◆ EXERCISE:
The lines from the top of the material through the line with "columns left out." are to be set down exactly. Leave the pictures out.

◆ SUPPLIED DATA:

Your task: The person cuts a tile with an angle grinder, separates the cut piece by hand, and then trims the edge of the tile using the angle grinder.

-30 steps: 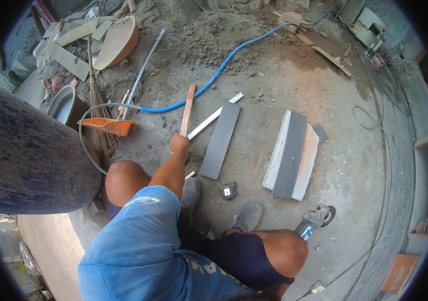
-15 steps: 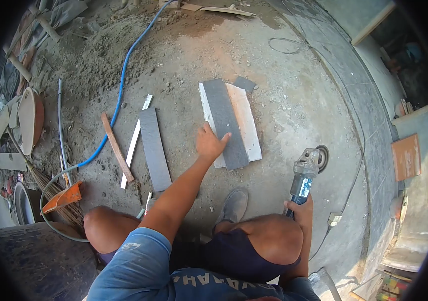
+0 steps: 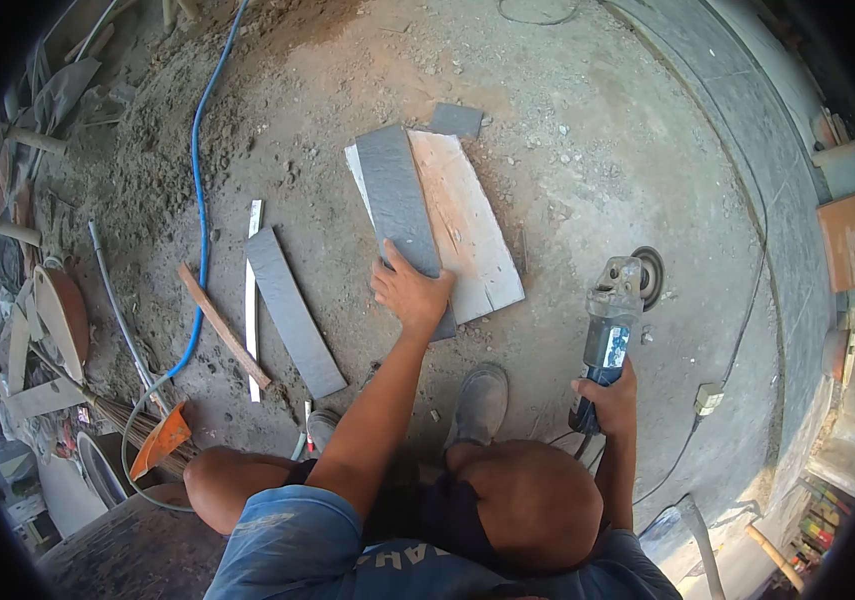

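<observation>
My left hand [image 3: 412, 292] spans the lower part of a dark grey tile strip [image 3: 395, 185], fingers by its left edge and thumb by its right. That strip lies on a whitish board with a reddish, dusty face [image 3: 462, 220]. In my right hand [image 3: 609, 395] is an angle grinder [image 3: 607, 335], gripped by its body, with the disc at the upper right, off the ground. I cannot tell whether the disc is turning. Another grey tile strip [image 3: 295, 312] rests on the ground to the left, beside a white metal bar [image 3: 253, 350].
A small dark tile piece [image 3: 457, 120] lies beyond the board. A wooden stick [image 3: 222, 325] and blue hose [image 3: 199, 200] are on the left, near an orange dustpan-like piece [image 3: 159, 440]. A cable with a connector box [image 3: 708, 399] runs along the right.
The view has shifted. The grey strip and board have turned relative to each other, exposing more of the board's right side. My right hand still holds the angle grinder.
</observation>
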`<state>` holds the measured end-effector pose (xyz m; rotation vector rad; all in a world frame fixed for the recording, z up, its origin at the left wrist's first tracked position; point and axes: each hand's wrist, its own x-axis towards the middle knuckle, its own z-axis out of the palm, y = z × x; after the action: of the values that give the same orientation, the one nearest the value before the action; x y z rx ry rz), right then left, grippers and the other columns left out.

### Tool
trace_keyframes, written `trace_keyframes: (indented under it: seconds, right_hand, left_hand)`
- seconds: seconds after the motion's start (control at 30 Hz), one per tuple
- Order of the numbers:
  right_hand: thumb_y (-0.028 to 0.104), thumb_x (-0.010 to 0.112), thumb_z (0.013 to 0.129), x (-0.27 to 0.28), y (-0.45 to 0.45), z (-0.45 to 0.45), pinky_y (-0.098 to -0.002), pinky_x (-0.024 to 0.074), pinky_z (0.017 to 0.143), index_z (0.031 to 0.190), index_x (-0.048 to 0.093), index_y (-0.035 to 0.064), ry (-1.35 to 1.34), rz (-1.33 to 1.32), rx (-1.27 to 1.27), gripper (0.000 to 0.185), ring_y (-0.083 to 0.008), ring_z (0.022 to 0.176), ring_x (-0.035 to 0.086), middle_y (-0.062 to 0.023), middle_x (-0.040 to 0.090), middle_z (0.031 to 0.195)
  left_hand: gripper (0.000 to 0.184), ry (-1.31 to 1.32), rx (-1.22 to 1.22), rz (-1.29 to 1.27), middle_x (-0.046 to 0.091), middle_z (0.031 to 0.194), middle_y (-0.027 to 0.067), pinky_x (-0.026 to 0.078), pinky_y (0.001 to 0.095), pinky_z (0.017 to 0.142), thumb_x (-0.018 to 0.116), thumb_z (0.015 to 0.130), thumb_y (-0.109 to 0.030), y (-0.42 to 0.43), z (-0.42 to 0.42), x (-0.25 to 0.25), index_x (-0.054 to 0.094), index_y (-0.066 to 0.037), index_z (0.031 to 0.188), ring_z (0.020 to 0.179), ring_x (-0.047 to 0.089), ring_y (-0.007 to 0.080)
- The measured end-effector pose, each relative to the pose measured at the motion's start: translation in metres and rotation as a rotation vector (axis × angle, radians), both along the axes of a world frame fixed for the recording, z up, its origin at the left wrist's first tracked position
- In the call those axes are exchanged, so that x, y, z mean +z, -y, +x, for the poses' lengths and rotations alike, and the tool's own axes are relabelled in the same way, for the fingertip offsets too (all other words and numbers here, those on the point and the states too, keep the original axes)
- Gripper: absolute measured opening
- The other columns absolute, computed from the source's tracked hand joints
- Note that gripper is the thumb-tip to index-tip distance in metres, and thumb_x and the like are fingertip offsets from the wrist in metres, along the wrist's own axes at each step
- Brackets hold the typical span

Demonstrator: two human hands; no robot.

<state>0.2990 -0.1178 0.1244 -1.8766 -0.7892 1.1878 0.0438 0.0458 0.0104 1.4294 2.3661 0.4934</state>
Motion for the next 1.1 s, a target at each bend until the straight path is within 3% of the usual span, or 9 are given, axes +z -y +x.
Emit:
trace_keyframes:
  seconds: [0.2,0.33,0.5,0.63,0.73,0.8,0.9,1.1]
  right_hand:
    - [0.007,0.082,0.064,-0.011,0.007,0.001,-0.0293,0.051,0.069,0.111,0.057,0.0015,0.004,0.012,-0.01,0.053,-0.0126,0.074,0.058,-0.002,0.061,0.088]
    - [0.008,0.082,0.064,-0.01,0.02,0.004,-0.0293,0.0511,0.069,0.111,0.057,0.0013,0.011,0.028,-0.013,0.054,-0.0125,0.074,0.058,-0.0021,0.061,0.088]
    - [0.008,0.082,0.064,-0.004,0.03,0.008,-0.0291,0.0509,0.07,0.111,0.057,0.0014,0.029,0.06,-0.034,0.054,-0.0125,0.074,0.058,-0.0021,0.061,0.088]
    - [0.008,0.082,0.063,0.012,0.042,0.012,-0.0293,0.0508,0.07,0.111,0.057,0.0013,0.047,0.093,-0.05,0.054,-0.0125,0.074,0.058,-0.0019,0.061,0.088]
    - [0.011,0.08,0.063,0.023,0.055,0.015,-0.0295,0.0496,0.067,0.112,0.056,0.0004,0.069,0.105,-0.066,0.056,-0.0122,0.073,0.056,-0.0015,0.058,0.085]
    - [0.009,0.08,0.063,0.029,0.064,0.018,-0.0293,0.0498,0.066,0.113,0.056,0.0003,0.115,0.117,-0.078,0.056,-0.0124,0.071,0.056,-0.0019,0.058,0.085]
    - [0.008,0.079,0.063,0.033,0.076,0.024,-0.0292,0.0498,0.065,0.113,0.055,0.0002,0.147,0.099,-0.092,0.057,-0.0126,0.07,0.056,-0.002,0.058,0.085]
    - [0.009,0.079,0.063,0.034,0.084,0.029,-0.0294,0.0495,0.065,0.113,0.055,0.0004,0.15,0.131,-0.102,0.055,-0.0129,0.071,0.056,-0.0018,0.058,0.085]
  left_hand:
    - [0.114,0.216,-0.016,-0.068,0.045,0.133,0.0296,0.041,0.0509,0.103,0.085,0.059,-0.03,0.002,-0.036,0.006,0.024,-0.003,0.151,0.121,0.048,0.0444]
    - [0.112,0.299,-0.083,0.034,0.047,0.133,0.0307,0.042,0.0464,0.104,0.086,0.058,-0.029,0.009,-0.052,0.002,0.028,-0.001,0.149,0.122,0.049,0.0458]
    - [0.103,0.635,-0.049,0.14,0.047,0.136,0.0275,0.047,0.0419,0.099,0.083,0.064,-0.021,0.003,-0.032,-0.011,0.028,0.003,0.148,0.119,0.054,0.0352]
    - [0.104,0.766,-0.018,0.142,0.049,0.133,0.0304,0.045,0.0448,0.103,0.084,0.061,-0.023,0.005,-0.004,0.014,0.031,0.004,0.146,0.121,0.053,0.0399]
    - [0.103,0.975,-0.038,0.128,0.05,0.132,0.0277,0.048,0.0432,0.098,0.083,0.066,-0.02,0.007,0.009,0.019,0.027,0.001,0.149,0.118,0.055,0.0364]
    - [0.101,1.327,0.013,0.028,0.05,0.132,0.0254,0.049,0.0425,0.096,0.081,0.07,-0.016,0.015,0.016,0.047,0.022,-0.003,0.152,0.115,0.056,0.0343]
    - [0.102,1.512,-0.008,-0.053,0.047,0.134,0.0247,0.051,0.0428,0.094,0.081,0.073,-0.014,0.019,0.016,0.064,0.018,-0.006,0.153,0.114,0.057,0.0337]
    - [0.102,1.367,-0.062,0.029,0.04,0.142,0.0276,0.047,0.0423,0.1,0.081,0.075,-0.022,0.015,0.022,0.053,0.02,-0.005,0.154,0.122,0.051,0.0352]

◆ ANSWER TO THIS TASK:
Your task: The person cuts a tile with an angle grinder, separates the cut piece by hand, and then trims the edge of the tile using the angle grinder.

-30 steps: 
-15 steps: 
+0 steps: 

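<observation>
My left hand [image 3: 412, 292] spans the lower part of a dark grey tile strip [image 3: 395, 185], fingers by its left edge and thumb by its right. That strip lies on a whitish board with a reddish, dusty face [image 3: 462, 220]. In my right hand [image 3: 609, 395] is an angle grinder [image 3: 607, 335], gripped by its body, with the disc at the upper right, off the ground. I cannot tell whether the disc is turning. Another grey tile strip [image 3: 295, 312] rests on the ground to the left, beside a white metal bar [image 3: 253, 350].
A small dark tile piece [image 3: 457, 120] lies beyond the board. A wooden stick [image 3: 222, 325] and blue hose [image 3: 199, 200] are on the left, near an orange dustpan-like piece [image 3: 159, 440]. A cable with a connector box [image 3: 708, 399] runs along the right.
The view has shifted. The grey strip and board have turned relative to each other, exposing more of the board's right side. My right hand still holds the angle grinder.
</observation>
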`<state>` holds the measured end-effector pose (xyz m; rotation vector rad; all in a world frame fixed for the recording, z up, its origin at the left wrist's first tracked position; point and axes: each hand's wrist, its own x-axis towards the middle knuckle, its own z-axis out of the palm, y = z × x; after the action: of the values that give the same orientation, the one nearest the value before the action; x y z rx ry rz), right then left, grippers and the other columns left out.

Nothing more remains to be added to this answer.